Common workflows for SaaS founders
Launch-day backer outreach. Filter is_maker = N, sort upvote_count descending. You now have a ranked list of supporters whose comments resonated with the wider audience. Pull the company column into your CRM, enrich with Apollo or Clay, and your DM/email outreach for the rest of launch week is fully scoped before lunch on day one. (When Linear and Cal.com run launch weeks, this is roughly the playbook — except they have a team doing it manually.)
Maker-reply rate audit. The PH ranking signal isn't only upvotes — engagement matters, and that means maker replies. Build a pivot on maker_reply = N in the first six hours of created_at and you'll spot the threads your team dropped. Re-engage them. Hunters notice. So does the algorithm.
ChatGPT sentiment ledger. Copy the comment_text column into ChatGPT with the prompt: "Cluster these Product Hunt comments into themes. For each theme, give me a sentiment score (-1 to +1), a count, and three representative quotes." You'll get a launch-day debrief better than any qualitative analysis your team would produce by hand. I've used this on my own launch and on three others I helped with — every time, two themes show up that the founders didn't see in the wild.
Hunter and supporter mapping. Run a frequency count on commenter_handle across exports from launches in your category. The handles that show up over and over are your future advisors, beta testers, and — sometimes — angel investors. Reach out, mention the launches you saw them comment on, and the open rate is unreal.
Plan limits and API access
Free returns up to 100 comments per export — enough to test the workflow on a smaller launch. Paid tiers raise the cap dramatically: Personal returns 5,000 results per export, Premium 50,000, Business 250,000. The full breakdown — concurrent exports, scheduled jobs, webhook delivery limits — is on /pricing.

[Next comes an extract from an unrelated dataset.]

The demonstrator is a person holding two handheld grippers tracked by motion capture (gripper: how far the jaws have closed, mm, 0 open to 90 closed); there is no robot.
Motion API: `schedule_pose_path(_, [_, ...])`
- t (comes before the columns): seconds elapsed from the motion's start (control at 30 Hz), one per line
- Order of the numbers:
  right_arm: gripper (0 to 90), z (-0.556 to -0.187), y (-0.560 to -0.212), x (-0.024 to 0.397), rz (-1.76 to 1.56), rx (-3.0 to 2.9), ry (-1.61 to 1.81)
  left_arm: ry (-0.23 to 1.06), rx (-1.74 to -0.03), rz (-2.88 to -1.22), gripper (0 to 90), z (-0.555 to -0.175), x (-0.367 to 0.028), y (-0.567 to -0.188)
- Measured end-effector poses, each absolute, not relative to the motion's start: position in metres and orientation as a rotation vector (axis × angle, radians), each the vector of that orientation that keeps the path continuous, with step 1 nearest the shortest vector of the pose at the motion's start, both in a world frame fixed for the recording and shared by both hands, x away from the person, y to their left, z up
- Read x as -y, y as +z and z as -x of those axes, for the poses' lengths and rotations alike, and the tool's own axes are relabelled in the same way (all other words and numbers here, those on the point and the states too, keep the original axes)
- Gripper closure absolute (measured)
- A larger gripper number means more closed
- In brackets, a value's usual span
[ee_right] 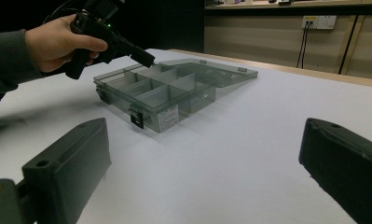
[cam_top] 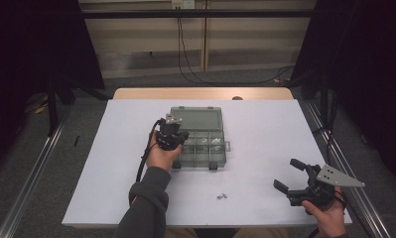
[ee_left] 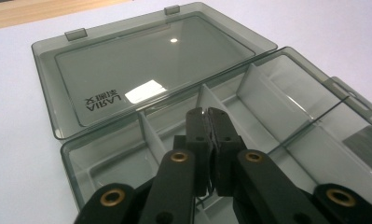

If you'd rather pipe Product Hunt comment exports straight into your data warehouse, Slack, or notification system, the REST API exposes the same exporter as a single POST call and delivers results via webhook when the job's done. Reference at /api.
FAQ
- Does this work on private or unlisted Product Hunt launches?
No. ExportComments only exports public Product Hunt launches — the same threads any signed-in user can see. Private staff-only or scheduled-but-unlaunched posts are not accessible. - Can I export the upvoters as well as the commenters?
This tutorial covers the comment thread. Upvoter lists are a separate Product Hunt object and are not part of the comments export. - How fresh is the data?
Every export is a live scrape — it hits Product Hunt at the moment you submit the job, so you always get the current state of the thread including the latest replies and edits. - Can I schedule this to re-run during launch day?
Yes. On Premium and Business plans you can schedule the same export to re-run hourly during launch day, which is the cleanest way to capture every comment as it lands without having to babysit the page. - Will the export include comments that were deleted by the user or removed by Product Hunt moderators?
No. Deleted and moderator-removed comments are not visible on the page and so are not part of the export. The thread you get is the thread other launchers see. - What happens if a launch has more comments than my plan limit?
The export returns up to your plan's per-export cap, ordered newest-first by default. If you need a larger window you can either upgrade or use the API to paginate — contact support if you're not sure which fits.